(Stored records)
---

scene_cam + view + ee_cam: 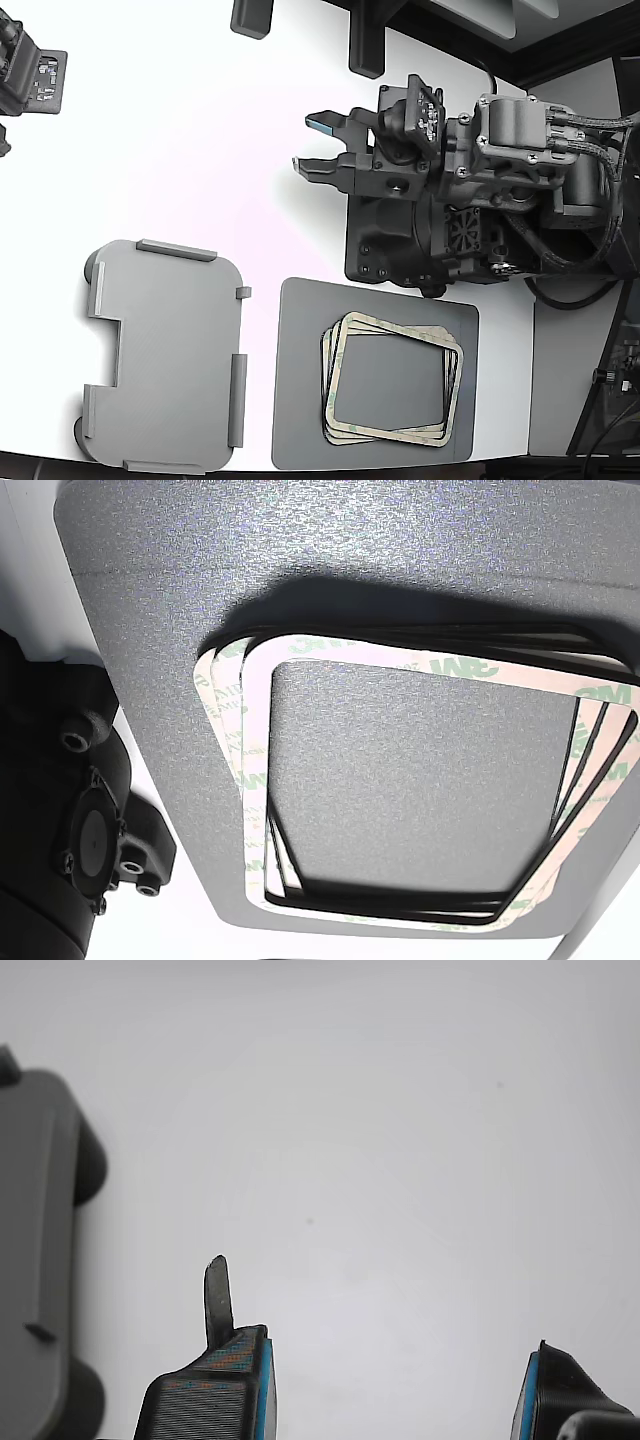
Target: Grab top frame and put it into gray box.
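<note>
Several frames (392,377) lie stacked on the mat (300,400); the claw (312,143) gapes empty.

The white table (190,130) is strongly lit from above and blows out to near pure white in the exterior view, with a faint pink tint around the middle. The gray box (165,355) on it casts only a thin soft shadow at its edge. In the wrist view the table is an even pale gray, the gray box (35,1260) is blurred, and the fingertips (225,1380) are sharper. In the other view the frames (260,730) are crisp, with a dark shadow on the mat (300,540) just beyond them.
</note>
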Action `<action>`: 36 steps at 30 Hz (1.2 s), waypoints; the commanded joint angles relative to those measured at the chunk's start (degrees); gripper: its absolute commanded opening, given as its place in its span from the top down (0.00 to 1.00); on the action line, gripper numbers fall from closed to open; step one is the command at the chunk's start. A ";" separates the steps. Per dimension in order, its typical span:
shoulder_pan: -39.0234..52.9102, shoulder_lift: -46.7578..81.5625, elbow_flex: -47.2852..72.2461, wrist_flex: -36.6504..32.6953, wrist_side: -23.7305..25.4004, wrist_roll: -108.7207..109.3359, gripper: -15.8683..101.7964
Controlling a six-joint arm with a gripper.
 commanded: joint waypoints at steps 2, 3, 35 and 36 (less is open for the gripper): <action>-0.97 1.32 -1.23 -0.44 -0.09 -0.09 0.02; -0.97 1.32 -1.23 -0.44 -0.09 -0.09 0.02; 15.12 -20.74 -28.04 10.90 3.25 -23.64 0.02; 17.23 -22.06 -29.97 11.87 4.22 -24.17 0.02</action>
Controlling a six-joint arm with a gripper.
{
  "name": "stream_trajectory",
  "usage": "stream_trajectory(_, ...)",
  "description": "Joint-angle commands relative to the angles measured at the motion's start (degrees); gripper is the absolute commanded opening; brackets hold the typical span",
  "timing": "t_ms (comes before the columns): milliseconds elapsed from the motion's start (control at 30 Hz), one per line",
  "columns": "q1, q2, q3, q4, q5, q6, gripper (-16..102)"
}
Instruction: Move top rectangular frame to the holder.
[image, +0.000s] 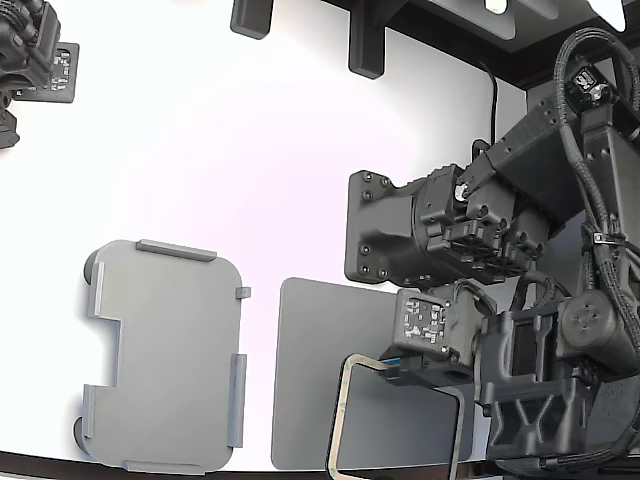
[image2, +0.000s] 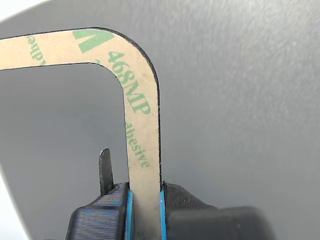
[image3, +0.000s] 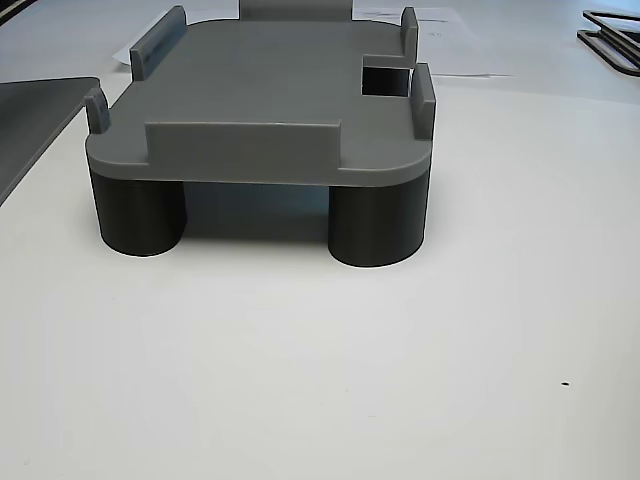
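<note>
The tan rectangular frame with green print is gripped on one long side, near a rounded corner. My gripper is shut on it, its blue-edged pads pressing the strip from both sides. The frame hangs over the dark grey mat, at the bottom right of the exterior view; I cannot tell whether it touches the mat. The light grey holder with raised edge tabs and a side notch stands apart at the exterior view's left. In the other view it sits empty on dark round legs.
The mat fills the background of the wrist view, and its edge shows in the other view. A second arm is at the exterior view's top left. Black brackets stand at the back. Thin black frames lie far right.
</note>
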Motion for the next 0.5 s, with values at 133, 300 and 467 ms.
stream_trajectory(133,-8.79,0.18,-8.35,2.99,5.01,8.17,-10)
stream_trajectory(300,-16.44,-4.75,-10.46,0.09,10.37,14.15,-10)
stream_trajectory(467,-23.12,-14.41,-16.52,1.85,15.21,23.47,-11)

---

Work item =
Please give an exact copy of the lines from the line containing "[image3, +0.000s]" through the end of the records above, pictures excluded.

Solution for this problem =
[image3, +0.000s] 
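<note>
The tan rectangular frame with green print is gripped on one long side, near a rounded corner. My gripper is shut on it, its blue-edged pads pressing the strip from both sides. The frame hangs over the dark grey mat, at the bottom right of the exterior view; I cannot tell whether it touches the mat. The light grey holder with raised edge tabs and a side notch stands apart at the exterior view's left. In the other view it sits empty on dark round legs.
The mat fills the background of the wrist view, and its edge shows in the other view. A second arm is at the exterior view's top left. Black brackets stand at the back. Thin black frames lie far right.
</note>
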Motion for the next 0.5 s, with values at 133, 300 and 467 ms.
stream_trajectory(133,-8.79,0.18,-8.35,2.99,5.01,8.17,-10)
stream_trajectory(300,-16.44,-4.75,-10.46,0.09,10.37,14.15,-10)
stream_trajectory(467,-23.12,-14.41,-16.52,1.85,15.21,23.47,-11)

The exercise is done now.